(Beginning of SUPPLIED MATERIAL)
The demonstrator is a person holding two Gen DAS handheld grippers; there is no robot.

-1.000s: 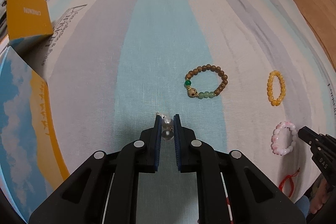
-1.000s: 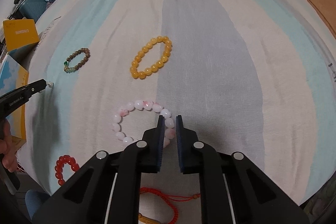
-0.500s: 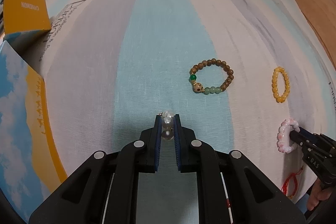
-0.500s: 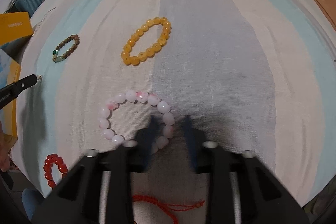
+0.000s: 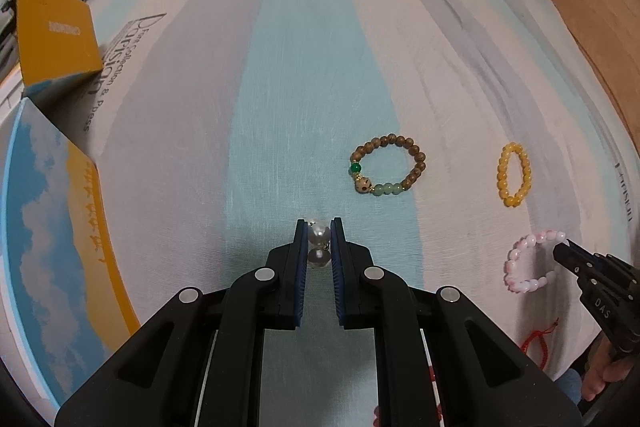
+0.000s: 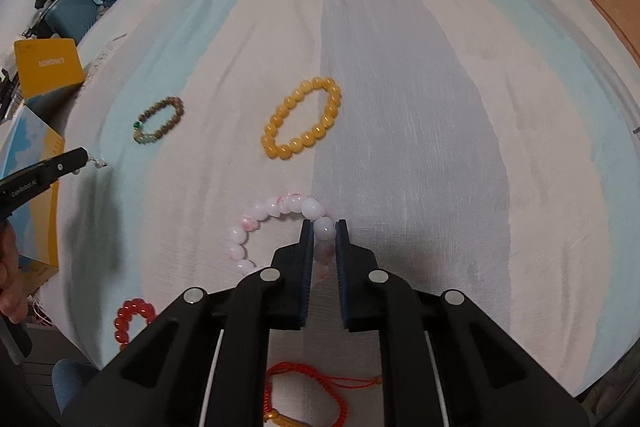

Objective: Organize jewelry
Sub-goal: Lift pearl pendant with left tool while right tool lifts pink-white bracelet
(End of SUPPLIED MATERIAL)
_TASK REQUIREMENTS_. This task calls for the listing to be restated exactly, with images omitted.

_TASK OUTPUT_.
The demonstrator is a person holding two Gen DAS handheld grippers; there is no robot.

-1.000s: 
-1.000s: 
-0.500s: 
-0.500s: 
+0.000s: 
+0.000s: 

Objective: Organize jewelry
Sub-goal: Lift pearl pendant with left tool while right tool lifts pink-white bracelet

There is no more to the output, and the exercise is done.